Both checks are against a list of allowed values, but the list of allowed customers is large and very dynamic - new customers will be created all the time, so enforcing a valid customer with a check constraint is not practical. However, for two status values, a check constraint is ideal.

Depending on the requirements, it may make sense to have another table, Order_Statuses, that contains the list of allowed status values for an order, and link it back to the Orders table with a foreign key - either method will work well.

The Order Items Table

Phew, finally we come to the last table! All that is left is to consider the Order_Items table. There is nothing new here - so this should be a quick one.

An Order_Item record should always be linked to an Order that exists, which is another Foreign Key.

An Order_Item record should only be linked to Products that exist - again a foreign key.

SQL11G> create table order_items (
          order_item_id integer not null,
          product_id    integer not null,
          order_id      integer not null
);

SQL11G> create unique index order_items_uk on order_items (order_item_id);

SQL11G> alter table order_items add constraint order_items_pk
          primary key (order_item_id) using index;

SQL11G> alter table order_items add constraint order_items_product_fk
          foreign key (product_id) references products(product_id);

ERROR at line 2:
ORA-02270: no matching unique or primary key for this column-list

This error occurred because we didn't create a primary key on the products table, and it makes a lot of sense.
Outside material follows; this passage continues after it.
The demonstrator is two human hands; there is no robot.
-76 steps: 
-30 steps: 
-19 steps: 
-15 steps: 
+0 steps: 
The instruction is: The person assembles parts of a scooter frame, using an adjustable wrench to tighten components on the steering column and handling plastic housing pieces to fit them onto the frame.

For each row inserted into the OrderItems table, Oracle will have to check if the ProductID exists in the Products table. If there is no index on that column, then that check will not be efficient and so Oracle refuses to enable the foreign key constraint. Adding a primary key to Products will soon sort things out:

SQL11G> create unique index products_uk2 on products(product_id);

SQL11G> alter table products add constraint products_pk
          primary key (product_id);

Sql11g> alter table order_items add constraint order_items_orders_fk
          foreign key (order_id) references orders(order_id);

SQL11G> alter table order_items add constraint order_items_product_fk
          foreign key (product_id) references products(product_id);

Summary

Finally, Sally's database design is complete, and for this company, invalid Orders will soon be a thing of the past. Even in this simple example, we have touched upon just about all of the RI constraints available in Oracle:

  • A unique index is used to ensure a column or set of columns is unique within the table.
  • Watch out for NULLs in unique indexes, and in general.
  • The Primary Key is a slightly more strict unique index, and ideally every table should have one.
  • Not Null constraints are used to enforce the presence of a value.
  • Check constraints are very versatile, and can be used to compare values in the same row, check the format of a value or ensure a value is within a list of allowed values.
  • Foreign Key constraints are used when a row in one table requires the presence of a related row in another table.